Task requirements:
Please return the listing below word for word, minus its pictures.

Dataset extract:
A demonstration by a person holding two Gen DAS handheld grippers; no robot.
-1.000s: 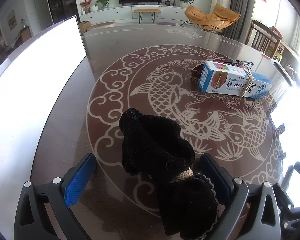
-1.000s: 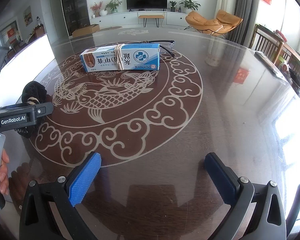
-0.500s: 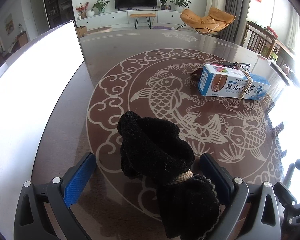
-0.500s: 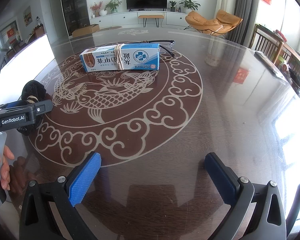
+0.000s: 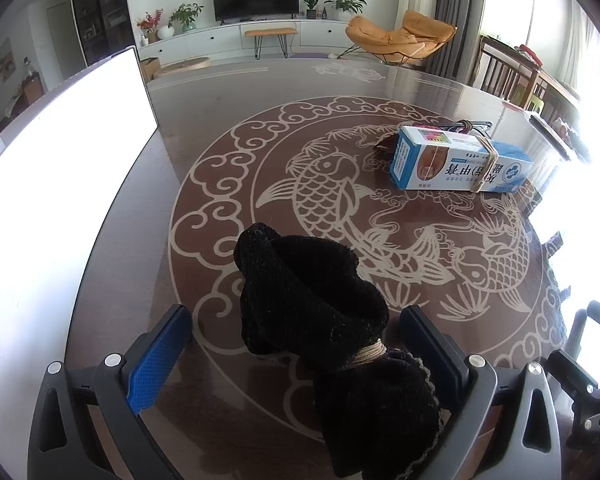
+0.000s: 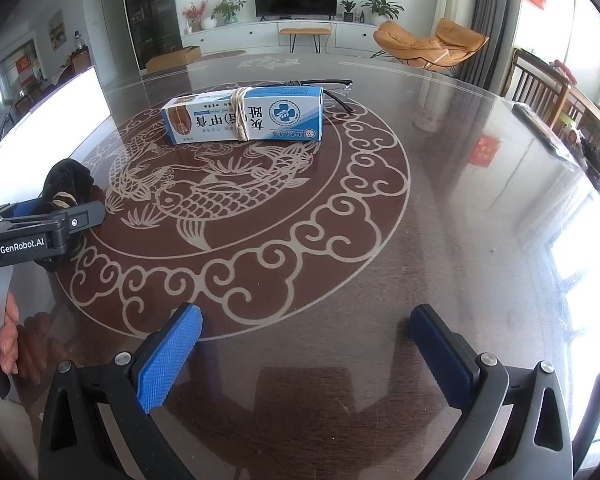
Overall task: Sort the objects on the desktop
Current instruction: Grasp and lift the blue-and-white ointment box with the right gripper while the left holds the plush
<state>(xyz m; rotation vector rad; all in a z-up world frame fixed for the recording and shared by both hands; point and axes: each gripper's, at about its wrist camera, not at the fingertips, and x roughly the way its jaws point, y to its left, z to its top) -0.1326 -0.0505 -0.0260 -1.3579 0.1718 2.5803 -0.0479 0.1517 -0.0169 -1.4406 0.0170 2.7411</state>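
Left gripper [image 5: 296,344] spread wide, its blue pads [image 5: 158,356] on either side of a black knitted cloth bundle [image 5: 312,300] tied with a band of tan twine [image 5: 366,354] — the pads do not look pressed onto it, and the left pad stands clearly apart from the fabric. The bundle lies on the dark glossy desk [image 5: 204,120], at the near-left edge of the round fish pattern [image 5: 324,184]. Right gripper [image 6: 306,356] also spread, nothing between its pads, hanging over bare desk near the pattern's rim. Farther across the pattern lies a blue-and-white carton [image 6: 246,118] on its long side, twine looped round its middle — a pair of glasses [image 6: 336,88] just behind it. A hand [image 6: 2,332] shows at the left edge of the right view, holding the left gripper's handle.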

Solution:
A demonstration by a person holding two Gen DAS handheld grippers; no robot.
-1.000s: 
-1.000s: 
-0.500s: 
-0.500s: 
+0.000s: 
+0.000s: 
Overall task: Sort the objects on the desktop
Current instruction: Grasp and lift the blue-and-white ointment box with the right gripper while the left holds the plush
<state>(xyz m; rotation vector rad; all in a z-up world frame fixed for the recording and shared by both hands; point and axes: each gripper's, at about its wrist camera, not at the fingertips, and x roughly the way its jaws point, y to its left, z to its top) -0.1326 -0.0505 -0.0260 -1.3579 0.1718 2.5803 -0.0479 0.1517 -0.0169 -1.4406 0.0170 2.7411</state>
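Left gripper [image 5: 296,344] spread wide, its blue pads [image 5: 158,356] on either side of a black knitted cloth bundle [image 5: 312,300] tied with a band of tan twine [image 5: 366,354] — the pads do not look pressed onto it, and the left pad stands clearly apart from the fabric. The bundle lies on the dark glossy desk [image 5: 204,120], at the near-left edge of the round fish pattern [image 5: 324,184]. Right gripper [image 6: 306,356] also spread, nothing between its pads, hanging over bare desk near the pattern's rim. Farther across the pattern lies a blue-and-white carton [image 6: 246,118] on its long side, twine looped round its middle — a pair of glasses [image 6: 336,88] just behind it. A hand [image 6: 2,332] shows at the left edge of the right view, holding the left gripper's handle.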

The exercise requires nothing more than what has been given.